The senator rejected a televised debate proposed by Victoria Reggie Kennedy, widow of Senator Edward M. Kennedy, after she refused to withhold an endorsement in the campaign. Yet Brown said he would appear with Rea, a conservative who openly labels himself Brown’s friend, with or without Warren.

Warren refused until today to answer whether she would accept the radio invitations, while Brown has already declared himself finished with negotiations.

He has already agreed to the most debates by an incumbent Massachusetts senator since Democrat incumbent John Kerry faced off against Republican William F. Weld in 1996 for a series of eight epic debates.

“From the beginning, Elizabeth has made clear her priority is to ensure debates are seen by as wide an audience as possible all across the state. That means televised debates throughout Massachusetts as well as regional forums—many which will be simulcast on radio,” said Warren spokeswoman Alethea Harney.

Noting that the Brown campaign rejected the Warren campaign’s request to negotiate a debate schedule face-to-face, Harney said that Brown had “tried to dictate the locations and terms of debates. His priority is talk radio.”

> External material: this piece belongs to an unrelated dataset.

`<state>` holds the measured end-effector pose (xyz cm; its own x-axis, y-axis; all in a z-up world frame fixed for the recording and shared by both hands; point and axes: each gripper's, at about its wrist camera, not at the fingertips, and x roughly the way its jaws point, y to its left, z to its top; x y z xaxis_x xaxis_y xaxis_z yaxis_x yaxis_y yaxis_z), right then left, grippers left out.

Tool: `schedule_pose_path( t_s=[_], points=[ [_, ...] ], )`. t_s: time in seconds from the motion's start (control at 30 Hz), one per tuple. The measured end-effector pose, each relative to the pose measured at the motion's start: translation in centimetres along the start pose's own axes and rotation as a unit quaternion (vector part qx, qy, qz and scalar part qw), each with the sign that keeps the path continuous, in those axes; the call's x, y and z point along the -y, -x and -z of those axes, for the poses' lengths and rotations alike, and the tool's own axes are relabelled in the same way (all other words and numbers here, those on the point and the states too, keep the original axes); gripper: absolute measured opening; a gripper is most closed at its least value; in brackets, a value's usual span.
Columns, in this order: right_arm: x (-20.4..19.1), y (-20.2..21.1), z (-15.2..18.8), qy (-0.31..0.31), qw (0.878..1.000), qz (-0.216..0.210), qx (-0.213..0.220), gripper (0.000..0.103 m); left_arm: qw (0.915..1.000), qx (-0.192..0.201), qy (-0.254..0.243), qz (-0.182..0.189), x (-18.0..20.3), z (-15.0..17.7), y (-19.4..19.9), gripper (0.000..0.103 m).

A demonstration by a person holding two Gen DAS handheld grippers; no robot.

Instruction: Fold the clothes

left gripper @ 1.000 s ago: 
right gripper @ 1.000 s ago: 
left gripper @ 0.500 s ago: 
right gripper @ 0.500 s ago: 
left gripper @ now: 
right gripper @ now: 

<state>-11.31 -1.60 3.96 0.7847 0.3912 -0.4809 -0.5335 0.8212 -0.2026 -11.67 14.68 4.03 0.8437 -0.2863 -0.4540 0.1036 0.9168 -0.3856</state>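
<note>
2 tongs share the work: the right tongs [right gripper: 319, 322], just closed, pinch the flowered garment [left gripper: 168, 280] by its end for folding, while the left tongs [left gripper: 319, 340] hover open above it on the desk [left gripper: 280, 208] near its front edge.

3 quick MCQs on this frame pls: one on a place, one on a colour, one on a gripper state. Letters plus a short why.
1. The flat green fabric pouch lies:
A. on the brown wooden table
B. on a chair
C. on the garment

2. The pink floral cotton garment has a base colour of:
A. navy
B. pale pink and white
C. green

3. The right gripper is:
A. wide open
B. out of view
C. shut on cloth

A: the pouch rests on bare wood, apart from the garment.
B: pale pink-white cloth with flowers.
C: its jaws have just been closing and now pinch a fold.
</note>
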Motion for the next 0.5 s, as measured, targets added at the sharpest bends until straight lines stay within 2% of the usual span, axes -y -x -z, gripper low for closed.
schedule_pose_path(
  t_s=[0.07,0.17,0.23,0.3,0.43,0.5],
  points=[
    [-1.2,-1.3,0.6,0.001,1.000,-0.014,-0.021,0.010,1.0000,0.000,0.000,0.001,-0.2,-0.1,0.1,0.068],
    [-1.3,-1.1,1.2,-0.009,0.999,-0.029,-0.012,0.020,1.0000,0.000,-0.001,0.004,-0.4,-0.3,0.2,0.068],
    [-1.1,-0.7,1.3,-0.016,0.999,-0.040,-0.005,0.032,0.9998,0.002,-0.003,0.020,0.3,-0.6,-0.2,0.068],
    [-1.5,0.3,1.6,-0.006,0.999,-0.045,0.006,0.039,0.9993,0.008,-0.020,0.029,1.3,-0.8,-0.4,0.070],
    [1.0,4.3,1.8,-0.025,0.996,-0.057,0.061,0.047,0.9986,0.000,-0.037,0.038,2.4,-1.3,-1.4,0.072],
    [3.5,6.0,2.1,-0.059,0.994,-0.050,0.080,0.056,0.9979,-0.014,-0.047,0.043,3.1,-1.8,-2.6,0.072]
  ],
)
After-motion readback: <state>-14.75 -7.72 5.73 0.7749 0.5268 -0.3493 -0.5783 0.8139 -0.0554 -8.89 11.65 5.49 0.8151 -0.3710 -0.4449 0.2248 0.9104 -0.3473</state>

Harney said: “Elizabeth wants voters to see and hear from both candidates on the issues. We hope Scott Brown reconsiders his stance and joins Elizabeth at these regional forums.”

Brown said he was “disappointed” that Warren had “decided to duck” the first debate.

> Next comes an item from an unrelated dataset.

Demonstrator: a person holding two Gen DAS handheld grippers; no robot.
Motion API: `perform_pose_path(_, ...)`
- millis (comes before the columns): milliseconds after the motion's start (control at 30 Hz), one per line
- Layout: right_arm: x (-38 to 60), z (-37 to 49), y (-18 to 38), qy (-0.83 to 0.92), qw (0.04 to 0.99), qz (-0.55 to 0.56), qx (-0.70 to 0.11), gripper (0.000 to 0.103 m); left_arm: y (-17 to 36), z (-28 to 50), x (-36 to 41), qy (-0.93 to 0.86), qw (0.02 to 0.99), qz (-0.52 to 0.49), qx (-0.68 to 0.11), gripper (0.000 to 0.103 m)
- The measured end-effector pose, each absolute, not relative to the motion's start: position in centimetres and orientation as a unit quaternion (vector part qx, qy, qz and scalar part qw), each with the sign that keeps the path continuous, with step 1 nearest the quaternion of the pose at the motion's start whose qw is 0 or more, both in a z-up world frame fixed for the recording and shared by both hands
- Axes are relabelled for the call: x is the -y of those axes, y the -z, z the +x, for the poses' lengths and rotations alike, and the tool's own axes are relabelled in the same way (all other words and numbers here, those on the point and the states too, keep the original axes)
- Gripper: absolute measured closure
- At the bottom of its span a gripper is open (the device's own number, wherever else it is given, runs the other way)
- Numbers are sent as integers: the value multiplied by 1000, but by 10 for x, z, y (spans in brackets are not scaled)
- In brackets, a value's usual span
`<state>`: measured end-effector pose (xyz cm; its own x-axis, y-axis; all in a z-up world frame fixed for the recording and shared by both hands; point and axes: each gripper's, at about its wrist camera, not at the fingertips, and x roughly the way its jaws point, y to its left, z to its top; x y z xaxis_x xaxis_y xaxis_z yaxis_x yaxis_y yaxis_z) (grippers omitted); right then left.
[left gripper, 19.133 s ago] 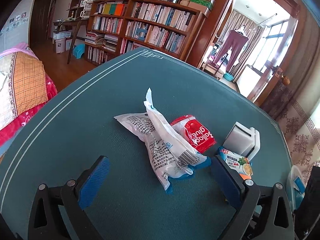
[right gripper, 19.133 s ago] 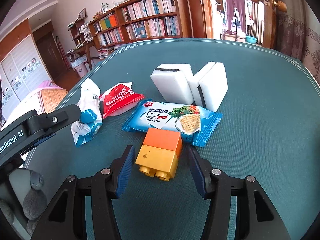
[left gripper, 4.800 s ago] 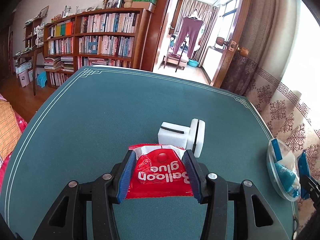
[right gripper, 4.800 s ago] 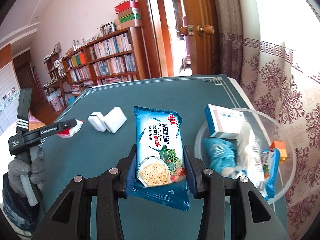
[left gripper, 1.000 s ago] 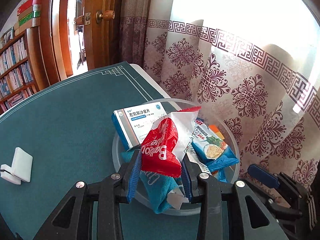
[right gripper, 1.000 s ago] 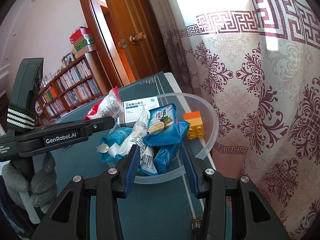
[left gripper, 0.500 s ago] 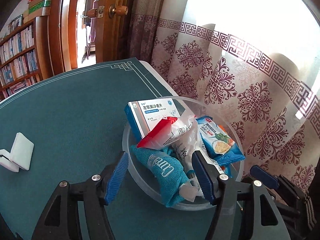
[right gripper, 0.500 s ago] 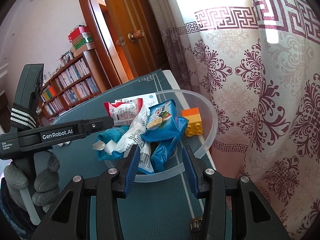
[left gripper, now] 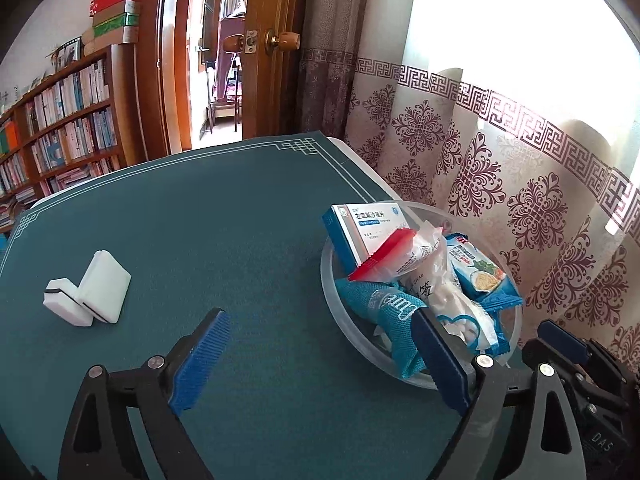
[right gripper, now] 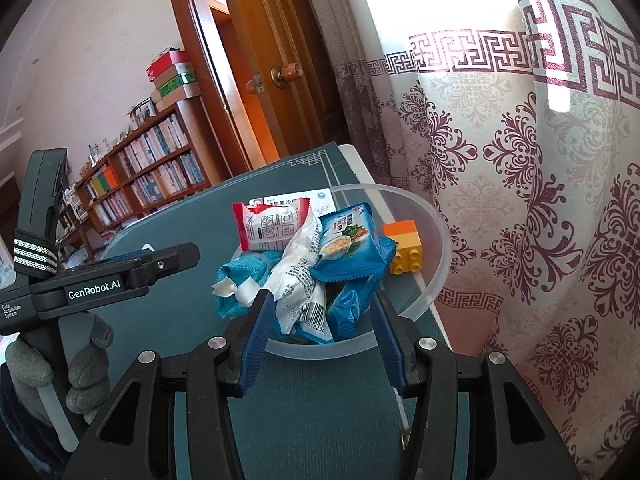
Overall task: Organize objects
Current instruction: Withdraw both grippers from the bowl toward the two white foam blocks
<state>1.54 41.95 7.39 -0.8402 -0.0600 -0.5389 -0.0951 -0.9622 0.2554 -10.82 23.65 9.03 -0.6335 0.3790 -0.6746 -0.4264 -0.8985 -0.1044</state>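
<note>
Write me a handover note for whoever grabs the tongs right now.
Left tongs: opening, nothing between the pads, over the table beside the bowl.
Right tongs: opening, empty, at the bowl's near rim.
Done: red packet, cracker pack, medicine box, swab bag, teal pouch and toy brick are in the bowl.
Left: two white sponges on the table, touching each other.

A pale curtain with maroon floral and key-pattern print [left gripper: 500, 152] glows with daylight. Beside it stands an open brown wooden door with a brass knob [left gripper: 276, 60]; tall wooden bookshelves packed with books [left gripper: 60, 120] line the white wall.
</note>
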Motion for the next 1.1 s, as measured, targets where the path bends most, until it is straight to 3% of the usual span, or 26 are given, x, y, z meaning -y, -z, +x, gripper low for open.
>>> perform_pose_path(1100, -307, -16, -78, -944, -68, -305, -107, 48, -62, -168, -48, -928, 2, -369, 56, 4)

“By skipping this first debate, Professor Warren is once again saying one thing but doing another,” the senator said in a statement. “I have very important differences with Professor Warren on taxes, spending, and debt – all of which she wants to increase. I plan on showing up at the debate anyway to talk about these issues.”

Earlier in the day, Warren sought to portray herself as guardian of oft-ignored regions of the state, accepting a South Coast debate invitation even after Brown’s pronouncement about being done with negotiations.

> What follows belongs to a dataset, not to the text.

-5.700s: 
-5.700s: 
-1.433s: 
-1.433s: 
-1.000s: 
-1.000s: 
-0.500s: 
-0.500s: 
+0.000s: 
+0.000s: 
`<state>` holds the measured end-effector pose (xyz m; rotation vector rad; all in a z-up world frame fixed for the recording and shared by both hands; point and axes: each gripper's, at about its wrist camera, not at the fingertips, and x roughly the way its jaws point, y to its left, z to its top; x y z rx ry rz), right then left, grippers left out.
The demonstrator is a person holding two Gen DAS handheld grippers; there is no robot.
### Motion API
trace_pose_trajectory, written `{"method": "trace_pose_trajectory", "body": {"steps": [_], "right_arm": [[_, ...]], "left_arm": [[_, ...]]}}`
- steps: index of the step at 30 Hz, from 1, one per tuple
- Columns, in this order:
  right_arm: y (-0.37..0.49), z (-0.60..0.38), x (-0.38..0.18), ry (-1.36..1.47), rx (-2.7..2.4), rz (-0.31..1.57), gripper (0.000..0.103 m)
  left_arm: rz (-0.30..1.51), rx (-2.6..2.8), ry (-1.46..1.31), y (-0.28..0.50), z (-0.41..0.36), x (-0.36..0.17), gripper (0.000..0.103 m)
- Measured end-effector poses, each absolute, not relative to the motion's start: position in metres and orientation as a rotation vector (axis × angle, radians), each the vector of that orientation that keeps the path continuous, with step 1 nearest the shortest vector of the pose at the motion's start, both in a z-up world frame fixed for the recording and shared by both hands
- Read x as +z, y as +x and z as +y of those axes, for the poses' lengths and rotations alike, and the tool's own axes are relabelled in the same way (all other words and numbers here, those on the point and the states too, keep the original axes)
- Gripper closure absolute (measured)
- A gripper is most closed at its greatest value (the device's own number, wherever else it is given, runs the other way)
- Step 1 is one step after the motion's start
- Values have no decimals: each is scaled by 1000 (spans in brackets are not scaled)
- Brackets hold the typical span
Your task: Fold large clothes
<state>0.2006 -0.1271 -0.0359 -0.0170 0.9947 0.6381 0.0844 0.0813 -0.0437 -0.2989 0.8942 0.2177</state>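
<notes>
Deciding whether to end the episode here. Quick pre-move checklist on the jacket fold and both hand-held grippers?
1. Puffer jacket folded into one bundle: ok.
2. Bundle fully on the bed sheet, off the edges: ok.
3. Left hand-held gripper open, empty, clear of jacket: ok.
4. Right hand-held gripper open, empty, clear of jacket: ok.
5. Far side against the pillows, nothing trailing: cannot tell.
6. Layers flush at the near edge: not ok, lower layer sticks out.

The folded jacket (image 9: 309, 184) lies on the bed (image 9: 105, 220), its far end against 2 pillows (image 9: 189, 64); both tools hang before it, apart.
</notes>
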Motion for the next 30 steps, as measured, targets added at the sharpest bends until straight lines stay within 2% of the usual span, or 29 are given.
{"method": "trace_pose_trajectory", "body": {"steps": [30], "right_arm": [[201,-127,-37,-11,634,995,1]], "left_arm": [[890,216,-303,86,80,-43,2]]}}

The televised debates he and Warren have already accepted cover the Greater Boston and Springfield media markets, and some will be simulcast across the television spectrum.

Nonetheless, Warren has accepted an additional proposed debate in Worcester, and today added one in New Bedford. Brown has already rejected the Worcester debate, pointing to his statement last week that he was finished negotiating.

“The people of Massachusetts share common concerns about the economy, education and keeping our commitments to seniors. But there are also local issues that weigh heavily on residents where the federal government has a role, such as South Coast Rail,” Mindy Myers, Warren’s campaign manager, said in a statement. “Elizabeth believes that voters should hear from both candidates on issues close to home in forums close to home. Scott Brown should not turn his back on these voters.”